Alguns nomes famosos na área dos negócios já se dizem em mandarim. É o caso de Shan Ban Shun, que fundou uma empresa ligada às carnes de frango e porco e lacticínios, e mais tarde passou a dominar o sector nacional das carnes, ao tornar-se um dos maiores accionistas individuais da BR Foods.

 

Intercâmbio cultural

Ao calendário, os brasileiros adicionaram as comemorações do Ano Novo chinês, à gastronomia o sabor da massa de ovos frita. Do sincretismo religioso maioritariamente católico há também espaço para o budismo, para o templo chinês. Kung fu, tofu e tai chi. E Zizao na defesa do maior clube de futebol, o Corinthians de São Paulo.

A fonética dos sons chineses e a caligrafia dos caracteres acoplam-se sob o status de novos vocábulos do idioma português, ampliar o léxico consiste apenas em matricular-se num dos tantos cursos de mandarim mais próximo do freguês. Ou ampliar a vivência em um dos Institutos Confúcio. O localizado na UNESP entre o quadro de funcionários conta com a presença das recém-formadas Shiyuan Tian e Liao Si. Ambas vieram ao Brasil há quase dois anos para ensinar o mandarim e aperfeiçoar o nível de português, do país conheciam apenas o futebol.

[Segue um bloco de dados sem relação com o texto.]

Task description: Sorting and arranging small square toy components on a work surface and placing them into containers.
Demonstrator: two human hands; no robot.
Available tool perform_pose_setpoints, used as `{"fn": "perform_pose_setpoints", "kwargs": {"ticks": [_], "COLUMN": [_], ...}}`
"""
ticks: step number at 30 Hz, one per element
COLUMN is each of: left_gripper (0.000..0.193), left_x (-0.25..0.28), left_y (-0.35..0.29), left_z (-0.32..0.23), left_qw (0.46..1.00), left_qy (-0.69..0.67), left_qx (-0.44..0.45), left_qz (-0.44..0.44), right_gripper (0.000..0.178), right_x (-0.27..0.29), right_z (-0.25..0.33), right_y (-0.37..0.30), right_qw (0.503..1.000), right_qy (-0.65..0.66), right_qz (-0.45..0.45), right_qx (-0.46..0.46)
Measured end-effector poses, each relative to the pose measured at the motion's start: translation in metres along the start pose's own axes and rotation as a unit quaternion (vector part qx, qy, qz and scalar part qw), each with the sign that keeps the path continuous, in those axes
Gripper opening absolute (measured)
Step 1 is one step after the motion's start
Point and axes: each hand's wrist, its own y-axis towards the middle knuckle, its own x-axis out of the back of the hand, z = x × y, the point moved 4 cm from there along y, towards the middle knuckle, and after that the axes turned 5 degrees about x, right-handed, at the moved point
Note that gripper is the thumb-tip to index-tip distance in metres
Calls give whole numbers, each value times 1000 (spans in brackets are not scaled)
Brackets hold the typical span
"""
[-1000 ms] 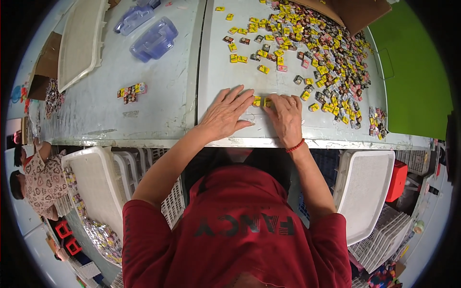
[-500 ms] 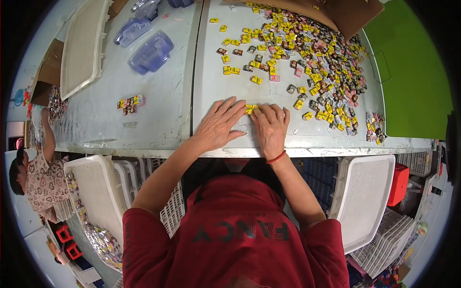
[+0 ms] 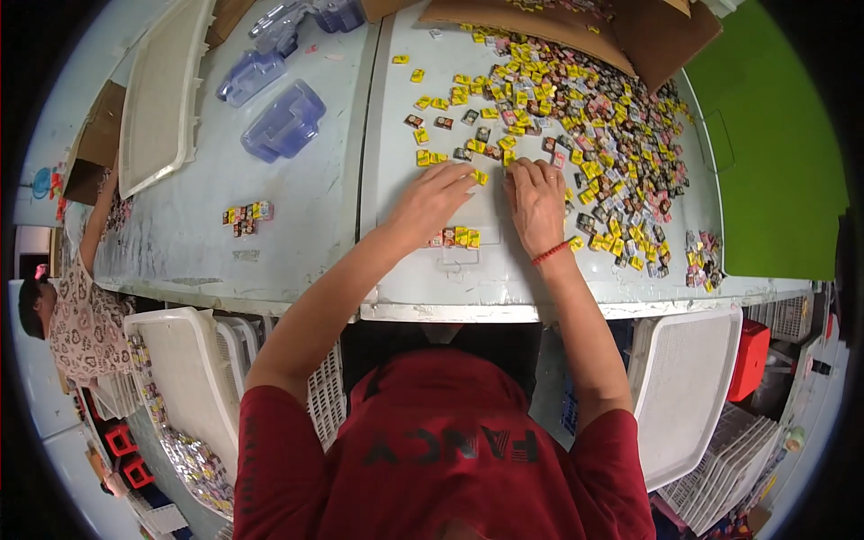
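Small box-shaped pieces in yellow, black, brown and pink lie in a wide heap at the far right. My left hand bends its fingers down at a yellow piece, which shows at the fingertips. Just right of it, my right hand, with a red bead bracelet at the wrist, is curled palm down at the heap's near edge. Another yellow piece shows by its fingertips; what lies under them is hidden. A short row of pieces sits nearer me, partly behind my left wrist.
On the left table are a small cluster of pieces, clear blue-tinted plastic trays and a white tray. An open cardboard box stands behind the heap. Another person works at far left. White trays stand below the table edge.
Both hands have moved away from me toward the heap and spread a little apart. The row of pieces they had covered now shows on the table.
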Motion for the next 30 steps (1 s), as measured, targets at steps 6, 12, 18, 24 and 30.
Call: {"fn": "perform_pose_setpoints", "kwargs": {"ticks": [6, 12, 18, 24, 30], "left_gripper": [24, 26, 26, 22, 18], "left_x": [-19, -10, -11, -21, -10], "left_y": [20, 18, 40, 48, 41], "left_z": [0, -5, -7, 8, 14], "left_qw": [996, 998, 999, 998, 998], "left_qy": [69, 37, -16, -42, -9], "left_qx": [-31, -23, -10, 21, -1], "left_qz": [53, 55, 39, 51, 56], "right_gripper": [16, 18, 17, 17, 18], "right_x": [-3, 4, 17, 17, 42], "right_z": [4, 10, -46, -83, -95], "right_y": [-11, -12, 2, 2, -13], "right_qw": [999, 999, 996, 993, 990], "right_qy": [-7, 38, -46, -106, -104], "right_qz": [40, 23, 26, 27, 1], "right_qx": [-6, 0, -70, -53, -94]}}
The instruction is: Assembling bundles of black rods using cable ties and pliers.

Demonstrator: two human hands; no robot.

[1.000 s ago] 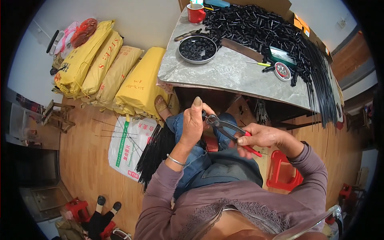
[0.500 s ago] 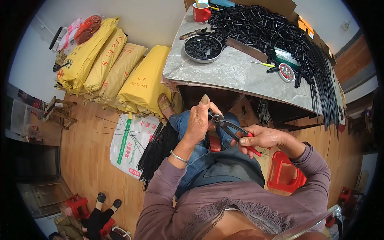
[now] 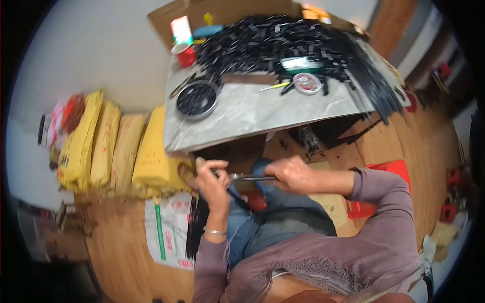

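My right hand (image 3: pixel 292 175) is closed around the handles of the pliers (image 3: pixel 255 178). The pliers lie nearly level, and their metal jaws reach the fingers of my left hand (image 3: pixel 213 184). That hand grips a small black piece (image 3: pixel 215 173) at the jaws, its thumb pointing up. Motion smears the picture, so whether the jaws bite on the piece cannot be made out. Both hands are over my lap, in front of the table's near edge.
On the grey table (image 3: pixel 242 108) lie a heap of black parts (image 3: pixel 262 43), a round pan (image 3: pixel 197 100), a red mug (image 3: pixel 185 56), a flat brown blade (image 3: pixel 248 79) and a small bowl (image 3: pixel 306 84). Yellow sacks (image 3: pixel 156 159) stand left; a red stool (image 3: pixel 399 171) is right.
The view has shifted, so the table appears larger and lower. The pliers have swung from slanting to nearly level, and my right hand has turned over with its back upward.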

Apontam o jeito extrovertido, a proximidade em fazerem-se amigos, a exuberância natural do país e a liberdade como factores positivos que amenizam as eventuais diferenças de adaptação. A vertente gastronómica, cheia de fusões multiculturais, está no topo.

Os imigrantes chineses no Brasil vêem a desenvoltura no português como factor essencial para quem quer vencer. Os recém-chegados aprendem rápido sem frequentar nenhuma escola, geralmente passam o conhecimento de boca-em-boca com aquilo que vão aprendendo no dia-a-dia. Ainda assim, mantêm tradições chinesas, lêem jornais locais em mandarim e gostam de se manter mais próximos de pessoas com as mesmas raízes. No entanto, há sempre espaço para intercâmbios culturais.

O pastel de feira – uma massa estaladiça frita com recheios que vão do simples queijo ao palmito e o doce-de-leite – é uma invenção chinesa com milhões de consumidores no país. Na década de 1960, por exemplo, a maioria das casas e bancas de pastéis pertenciam a chineses. A acupunctura também chegou ao país através deles, e hoje é um especialidade reconhecida na lei. Até já foi reinventada pela medicina veterinária e actualmente há dezenas de clínicas especializadas por espetar as agulhas em animais de estimação. Há centenas de escolas a ensinar a medicina tradicional chinesa em todo o país, sem contar as associações que se dedicam à prática de kung-fu e tai-chi, com milhares de adeptos de todas as cores e idades. A cozinha brasileira ganhou novos toques, com o uso de cogumelos típicos chineses ou o já popular queijo de soja, ou tofu.

Até no tão aclamado futebol brasileiro pelo menos um chinês já caiu nas graças. Chen Zizao, de 25 anos, natural de Guangdong, foi contratado pela maior equipa brasileira, o Corinthians de São Paulo, em 2012, e recebeu a camisola de número 200, em comemoração do bicentenário da imigração chinesa no Brasil. Zizao já gravou anúncios para a televisão e é um expoente máximo de como no Brasil basta querer para vencer.